Please set down the whole listing again, precisely.

**Supplied data**
Content starts
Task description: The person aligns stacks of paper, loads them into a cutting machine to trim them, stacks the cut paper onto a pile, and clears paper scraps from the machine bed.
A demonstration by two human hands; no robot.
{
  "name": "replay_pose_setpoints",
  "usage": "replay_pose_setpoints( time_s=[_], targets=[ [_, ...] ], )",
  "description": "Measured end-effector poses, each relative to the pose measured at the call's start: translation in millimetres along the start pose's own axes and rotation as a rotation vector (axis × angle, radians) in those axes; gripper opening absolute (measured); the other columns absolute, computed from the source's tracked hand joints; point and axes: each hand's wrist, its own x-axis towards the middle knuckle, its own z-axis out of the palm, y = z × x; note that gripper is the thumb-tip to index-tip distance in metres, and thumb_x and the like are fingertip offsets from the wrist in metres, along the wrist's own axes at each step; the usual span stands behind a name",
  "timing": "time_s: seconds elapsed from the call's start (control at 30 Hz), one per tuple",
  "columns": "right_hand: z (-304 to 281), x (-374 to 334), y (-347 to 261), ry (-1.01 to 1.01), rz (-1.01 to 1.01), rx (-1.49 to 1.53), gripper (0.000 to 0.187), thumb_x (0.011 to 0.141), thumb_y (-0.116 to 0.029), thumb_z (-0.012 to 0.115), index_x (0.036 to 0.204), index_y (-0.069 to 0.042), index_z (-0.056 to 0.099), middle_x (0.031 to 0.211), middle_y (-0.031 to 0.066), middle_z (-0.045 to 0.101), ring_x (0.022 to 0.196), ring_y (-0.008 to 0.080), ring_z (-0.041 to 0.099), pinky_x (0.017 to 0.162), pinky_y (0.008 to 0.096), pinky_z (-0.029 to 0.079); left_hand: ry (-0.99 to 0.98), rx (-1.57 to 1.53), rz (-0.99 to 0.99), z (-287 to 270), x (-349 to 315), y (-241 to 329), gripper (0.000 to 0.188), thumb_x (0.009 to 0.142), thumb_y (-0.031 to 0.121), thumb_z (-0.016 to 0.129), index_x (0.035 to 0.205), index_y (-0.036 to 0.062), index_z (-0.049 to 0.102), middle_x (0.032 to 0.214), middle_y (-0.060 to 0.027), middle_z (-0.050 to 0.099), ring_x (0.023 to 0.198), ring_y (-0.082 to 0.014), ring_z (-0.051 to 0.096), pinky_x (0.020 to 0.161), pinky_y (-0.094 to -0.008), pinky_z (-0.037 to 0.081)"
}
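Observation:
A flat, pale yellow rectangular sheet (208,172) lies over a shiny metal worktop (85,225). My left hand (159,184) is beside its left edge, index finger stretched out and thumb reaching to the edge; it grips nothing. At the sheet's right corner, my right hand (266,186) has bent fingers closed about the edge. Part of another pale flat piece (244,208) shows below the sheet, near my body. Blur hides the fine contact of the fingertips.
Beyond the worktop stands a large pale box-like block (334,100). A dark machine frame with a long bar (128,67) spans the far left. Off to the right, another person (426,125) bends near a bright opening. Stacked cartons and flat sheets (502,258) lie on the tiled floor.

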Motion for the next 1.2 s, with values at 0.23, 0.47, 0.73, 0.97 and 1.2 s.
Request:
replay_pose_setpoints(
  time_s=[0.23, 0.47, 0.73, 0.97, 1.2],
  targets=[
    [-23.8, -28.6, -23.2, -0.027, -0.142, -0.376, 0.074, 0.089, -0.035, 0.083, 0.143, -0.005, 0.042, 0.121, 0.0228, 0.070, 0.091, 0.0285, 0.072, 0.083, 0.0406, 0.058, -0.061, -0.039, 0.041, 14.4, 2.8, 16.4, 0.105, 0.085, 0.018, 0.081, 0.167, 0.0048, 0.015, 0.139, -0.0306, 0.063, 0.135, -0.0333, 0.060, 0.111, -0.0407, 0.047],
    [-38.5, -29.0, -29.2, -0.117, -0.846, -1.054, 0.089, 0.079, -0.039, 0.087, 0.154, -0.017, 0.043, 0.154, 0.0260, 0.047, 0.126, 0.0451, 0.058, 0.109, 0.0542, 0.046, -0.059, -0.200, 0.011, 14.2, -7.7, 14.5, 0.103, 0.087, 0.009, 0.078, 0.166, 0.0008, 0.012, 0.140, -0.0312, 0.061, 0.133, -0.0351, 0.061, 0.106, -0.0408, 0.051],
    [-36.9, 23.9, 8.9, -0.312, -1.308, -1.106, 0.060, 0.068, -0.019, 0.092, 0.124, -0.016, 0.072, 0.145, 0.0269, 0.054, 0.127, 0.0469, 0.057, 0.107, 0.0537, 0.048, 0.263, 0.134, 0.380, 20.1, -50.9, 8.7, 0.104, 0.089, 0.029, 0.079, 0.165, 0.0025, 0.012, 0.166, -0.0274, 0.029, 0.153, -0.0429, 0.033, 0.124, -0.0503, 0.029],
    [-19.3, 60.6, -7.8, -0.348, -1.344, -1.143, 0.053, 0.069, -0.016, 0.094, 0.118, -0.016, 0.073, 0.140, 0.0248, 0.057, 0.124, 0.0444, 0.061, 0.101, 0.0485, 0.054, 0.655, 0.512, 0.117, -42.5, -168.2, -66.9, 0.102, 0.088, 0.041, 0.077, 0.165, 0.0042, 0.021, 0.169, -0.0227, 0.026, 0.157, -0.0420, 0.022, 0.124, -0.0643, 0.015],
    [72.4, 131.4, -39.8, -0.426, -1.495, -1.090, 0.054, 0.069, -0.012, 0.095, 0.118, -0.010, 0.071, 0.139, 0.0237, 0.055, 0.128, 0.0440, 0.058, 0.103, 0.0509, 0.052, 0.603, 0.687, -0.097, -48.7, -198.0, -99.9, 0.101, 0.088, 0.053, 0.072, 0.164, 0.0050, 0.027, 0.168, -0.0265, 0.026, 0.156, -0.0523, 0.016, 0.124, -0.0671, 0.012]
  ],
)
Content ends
**Task response**
Task description: The person aligns stacks of paper, loads them into a cutting machine to trim them, stacks the cut paper onto a pile, and clears paper scraps from the machine bed.
A demonstration by two human hands; no robot.
{
  "name": "replay_pose_setpoints",
  "usage": "replay_pose_setpoints( time_s=[_], targets=[ [_, ...] ], )",
  "description": "Measured end-effector poses, each relative to the pose measured at the call's start: translation in millimetres along the start pose's own axes and rotation as a rotation vector (axis × angle, radians) in those axes; gripper opening absolute (measured); the other columns absolute, computed from the source's tracked hand joints; point and axes: each hand's wrist, its own x-axis towards the middle knuckle, its own z-axis out of the palm, y = z × x; note that gripper is the thumb-tip to index-tip distance in metres, and thumb_x and the like are fingertip offsets from the wrist in metres, along the wrist's own axes at each step; the usual span stands behind a name",
  "timing": "time_s: seconds elapsed from the call's start (control at 30 Hz), one per tuple",
  "columns": "right_hand: z (-304 to 281), x (-374 to 334), y (-347 to 261), ry (-1.01 to 1.01), rz (-1.01 to 1.01), rx (-1.49 to 1.53), gripper (0.000 to 0.187), thumb_x (0.011 to 0.141), thumb_y (-0.116 to 0.029), thumb_z (-0.012 to 0.115), index_x (0.036 to 0.204), index_y (-0.069 to 0.042), index_z (-0.056 to 0.099), middle_x (0.031 to 0.211), middle_y (-0.031 to 0.066), middle_z (-0.045 to 0.101), ring_x (0.022 to 0.196), ring_y (-0.008 to 0.080), ring_z (-0.041 to 0.099), pinky_x (0.017 to 0.162), pinky_y (0.008 to 0.096), pinky_z (-0.029 to 0.079); left_hand: ry (-0.99 to 0.98), rx (-1.57 to 1.53), rz (-0.99 to 0.99), z (-287 to 270), x (-349 to 315), y (-241 to 329), gripper (0.000 to 0.188), thumb_x (0.009 to 0.142), thumb_y (-0.031 to 0.121), thumb_z (-0.016 to 0.129), index_x (0.035 to 0.205), index_y (-0.036 to 0.062), index_z (-0.049 to 0.102), middle_x (0.032 to 0.214), middle_y (-0.060 to 0.027), middle_z (-0.050 to 0.099), ring_x (0.023 to 0.198), ring_y (-0.082 to 0.014), ring_z (-0.051 to 0.096), pinky_x (0.020 to 0.161), pinky_y (-0.094 to -0.008), pinky_z (-0.037 to 0.081)"
}
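Observation:
A flat, pale yellow rectangular sheet (208,172) lies over a shiny metal worktop (85,225). My left hand (159,184) is beside its left edge, index finger stretched out and thumb reaching to the edge; it grips nothing. At the sheet's right corner, my right hand (266,186) has bent fingers closed about the edge. Part of another pale flat piece (244,208) shows below the sheet, near my body. Blur hides the fine contact of the fingertips.
Beyond the worktop stands a large pale box-like block (334,100). A dark machine frame with a long bar (128,67) spans the far left. Off to the right, another person (426,125) bends near a bright opening. Stacked cartons and flat sheets (502,258) lie on the tiled floor.
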
Motion for the next 1.2 s, with values at 0.23, 0.47, 0.73, 0.97 and 1.2 s.
Request:
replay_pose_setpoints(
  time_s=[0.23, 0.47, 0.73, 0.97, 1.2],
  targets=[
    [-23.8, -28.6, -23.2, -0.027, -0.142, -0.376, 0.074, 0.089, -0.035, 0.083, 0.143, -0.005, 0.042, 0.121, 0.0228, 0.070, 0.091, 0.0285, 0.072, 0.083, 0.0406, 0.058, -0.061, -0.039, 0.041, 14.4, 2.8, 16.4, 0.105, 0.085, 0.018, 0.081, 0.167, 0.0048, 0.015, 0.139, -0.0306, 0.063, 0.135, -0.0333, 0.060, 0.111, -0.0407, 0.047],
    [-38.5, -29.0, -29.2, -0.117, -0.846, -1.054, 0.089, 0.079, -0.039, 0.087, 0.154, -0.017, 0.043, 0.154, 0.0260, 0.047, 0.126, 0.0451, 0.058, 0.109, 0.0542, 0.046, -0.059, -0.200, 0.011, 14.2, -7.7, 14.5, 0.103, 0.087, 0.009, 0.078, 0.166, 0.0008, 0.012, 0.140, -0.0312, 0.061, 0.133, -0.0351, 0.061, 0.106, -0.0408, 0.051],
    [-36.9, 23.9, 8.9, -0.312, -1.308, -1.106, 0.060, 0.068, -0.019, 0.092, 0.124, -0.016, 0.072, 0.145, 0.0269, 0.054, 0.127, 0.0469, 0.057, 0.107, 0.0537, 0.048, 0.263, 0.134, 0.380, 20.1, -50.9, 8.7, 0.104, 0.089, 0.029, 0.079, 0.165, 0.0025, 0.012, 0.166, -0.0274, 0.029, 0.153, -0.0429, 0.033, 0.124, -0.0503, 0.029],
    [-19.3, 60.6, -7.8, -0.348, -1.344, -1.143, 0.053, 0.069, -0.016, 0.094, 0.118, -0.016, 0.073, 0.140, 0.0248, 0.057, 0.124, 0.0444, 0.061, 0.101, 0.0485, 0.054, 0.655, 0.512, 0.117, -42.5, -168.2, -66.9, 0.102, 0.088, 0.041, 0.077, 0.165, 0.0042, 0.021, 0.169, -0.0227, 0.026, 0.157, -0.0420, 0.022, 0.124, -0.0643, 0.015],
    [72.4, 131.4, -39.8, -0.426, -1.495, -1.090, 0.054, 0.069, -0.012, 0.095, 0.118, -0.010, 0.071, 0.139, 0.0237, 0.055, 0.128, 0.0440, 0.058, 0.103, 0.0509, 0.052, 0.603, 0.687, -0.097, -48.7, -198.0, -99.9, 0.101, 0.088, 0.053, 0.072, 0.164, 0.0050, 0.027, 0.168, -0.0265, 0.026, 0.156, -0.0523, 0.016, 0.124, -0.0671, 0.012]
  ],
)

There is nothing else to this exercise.